Statistical Assumptions of an Exponential Distribution
Introduction
This START sheet discusses some empirical and practical methods for checking and verifying the statistical assumptions of an Exponential distribution and presents several numerical and graphical examples showing how these methods are used. Most statistical methods (of parametric statistics) assume an underlying distribution in deriving results (methods that do not assume an underlying distribution are called non-parametric, or distribution free, and will be the topic of a separate paper).
Whenever we assume that the data follow a specific distribution we also assume risk. If the assumption is invalid, then the confidence levels of the confidence intervals (or the hypotheses tests) will be incorrect. The consequences of assuming the wrong distribution may prove very costly. The way to deal with this problem is to check distribution assumptions carefully, using the practical methods discussed in this paper.
There are two approaches to checking distribution assumptions. One is to use the Goodness of Fit (GoF) tests. These are numerically convoluted, theoretical tests such as the Chi Square, Anderson-Darling, Kolmogorov-Smirnov, etc. They are all based on complex statistical theory and usually require lengthy calculations. In turn, these calculations ultimately require the use of specialized software, not always readily available. Alternatively, there are many practical procedures, easy to understand and implement. They are based on intuitive and graphical properties of the distribution that we wish to assess and can thus be used to check and validate these distribution assumptions. The implementation and interpretation of such procedures, for the important case of the Exponential distribution, so prevalent in quality and reliability theory and practice, are discussed in this paper.

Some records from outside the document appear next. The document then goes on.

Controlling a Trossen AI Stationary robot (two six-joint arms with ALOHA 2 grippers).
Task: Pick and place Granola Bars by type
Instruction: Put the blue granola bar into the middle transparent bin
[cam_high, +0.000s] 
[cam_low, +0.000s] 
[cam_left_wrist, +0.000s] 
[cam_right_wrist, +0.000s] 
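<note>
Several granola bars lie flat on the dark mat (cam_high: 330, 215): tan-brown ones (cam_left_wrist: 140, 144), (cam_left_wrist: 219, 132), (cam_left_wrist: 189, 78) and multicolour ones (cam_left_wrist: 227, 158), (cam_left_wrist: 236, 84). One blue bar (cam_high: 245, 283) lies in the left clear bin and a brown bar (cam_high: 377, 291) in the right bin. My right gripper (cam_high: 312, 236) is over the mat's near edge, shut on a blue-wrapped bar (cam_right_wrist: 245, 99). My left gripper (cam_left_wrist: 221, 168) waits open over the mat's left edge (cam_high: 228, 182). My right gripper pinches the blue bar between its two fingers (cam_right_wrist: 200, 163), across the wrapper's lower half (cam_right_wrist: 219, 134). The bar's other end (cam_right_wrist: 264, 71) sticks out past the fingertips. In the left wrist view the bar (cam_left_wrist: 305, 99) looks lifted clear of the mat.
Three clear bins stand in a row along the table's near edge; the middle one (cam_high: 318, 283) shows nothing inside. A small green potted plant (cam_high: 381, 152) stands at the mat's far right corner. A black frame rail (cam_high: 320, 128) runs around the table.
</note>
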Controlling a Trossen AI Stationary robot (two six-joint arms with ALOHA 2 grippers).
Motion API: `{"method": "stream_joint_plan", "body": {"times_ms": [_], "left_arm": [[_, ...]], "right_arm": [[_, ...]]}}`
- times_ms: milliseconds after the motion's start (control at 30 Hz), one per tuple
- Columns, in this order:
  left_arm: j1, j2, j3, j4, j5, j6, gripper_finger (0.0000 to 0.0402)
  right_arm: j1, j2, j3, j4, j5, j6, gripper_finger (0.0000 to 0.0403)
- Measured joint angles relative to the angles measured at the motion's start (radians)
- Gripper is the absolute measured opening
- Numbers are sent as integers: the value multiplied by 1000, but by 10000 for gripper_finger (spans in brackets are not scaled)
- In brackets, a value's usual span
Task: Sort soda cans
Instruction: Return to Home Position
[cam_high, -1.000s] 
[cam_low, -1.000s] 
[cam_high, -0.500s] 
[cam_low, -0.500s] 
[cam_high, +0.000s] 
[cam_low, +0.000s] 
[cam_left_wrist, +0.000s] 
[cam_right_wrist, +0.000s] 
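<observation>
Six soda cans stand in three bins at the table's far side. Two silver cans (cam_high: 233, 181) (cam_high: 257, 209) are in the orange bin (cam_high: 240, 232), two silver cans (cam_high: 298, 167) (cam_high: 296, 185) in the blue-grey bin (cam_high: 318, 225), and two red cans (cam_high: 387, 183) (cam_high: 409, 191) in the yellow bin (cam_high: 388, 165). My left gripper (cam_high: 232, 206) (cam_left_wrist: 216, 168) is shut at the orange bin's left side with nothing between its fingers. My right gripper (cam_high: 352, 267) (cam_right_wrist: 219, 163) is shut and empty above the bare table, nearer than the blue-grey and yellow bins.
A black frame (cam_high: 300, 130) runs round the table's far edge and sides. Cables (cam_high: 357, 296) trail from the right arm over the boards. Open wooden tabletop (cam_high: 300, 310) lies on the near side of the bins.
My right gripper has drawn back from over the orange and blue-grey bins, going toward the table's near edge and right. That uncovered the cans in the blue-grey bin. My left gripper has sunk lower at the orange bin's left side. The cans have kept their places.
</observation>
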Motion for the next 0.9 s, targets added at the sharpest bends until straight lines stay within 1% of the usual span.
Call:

Also addressed in this START sheet are some problems associated with checking the Exponential distribution assumption. First, a numerical example is given to illustrate the seriousness of this problem. Then, additional numerical and graphical examples are developed that illustrate how to implement such distribution checks and related problems.
Putting the Problem in Perspective
Assume that we are given the task of estimating the mean life of a device. We may provide a simple point estimator, the sample mean, which will not provide much useful information. Or we may provide a more useful estimator: the confidence interval (CI). This latter estimator consists of two values, the CI upper and lower limits, such that the unknown mean life, μ, will be in this range, with a prescribed coverage probability (1 - α). For example, we say that the life of a device is between 90 and 110 hours with probability 0.95 (or that there is a 95% chance that the interval 90 to 110, covers the device true mean life, μ).
The accuracy of CI estimators depends on the quality and quantity of the available data. However, we also need a statistical model that is consistent with and appropriate for the data. For example, to establish a CI for the Mean Life of a device we need, in addition to sufficiently good test data, to know or assume a statistical distribution (e.g., Normal, Exponential, Weibull) that actually fits these data and problem.
Every parametric statistical model is based upon certain assumptions that must be met, for it to hold true. In our discussion, and for the sake of illustration, consider only two possibilities: that the distribution of the lives (times to failure) is Normally distributed (Figure 1) and that it is Exponentially distributed (Figure 2). The figures were obtained using 2000 data points, generated from each of these two distributions, with the same mean = 100 (and for the Normal, with a Standard Deviation of 20).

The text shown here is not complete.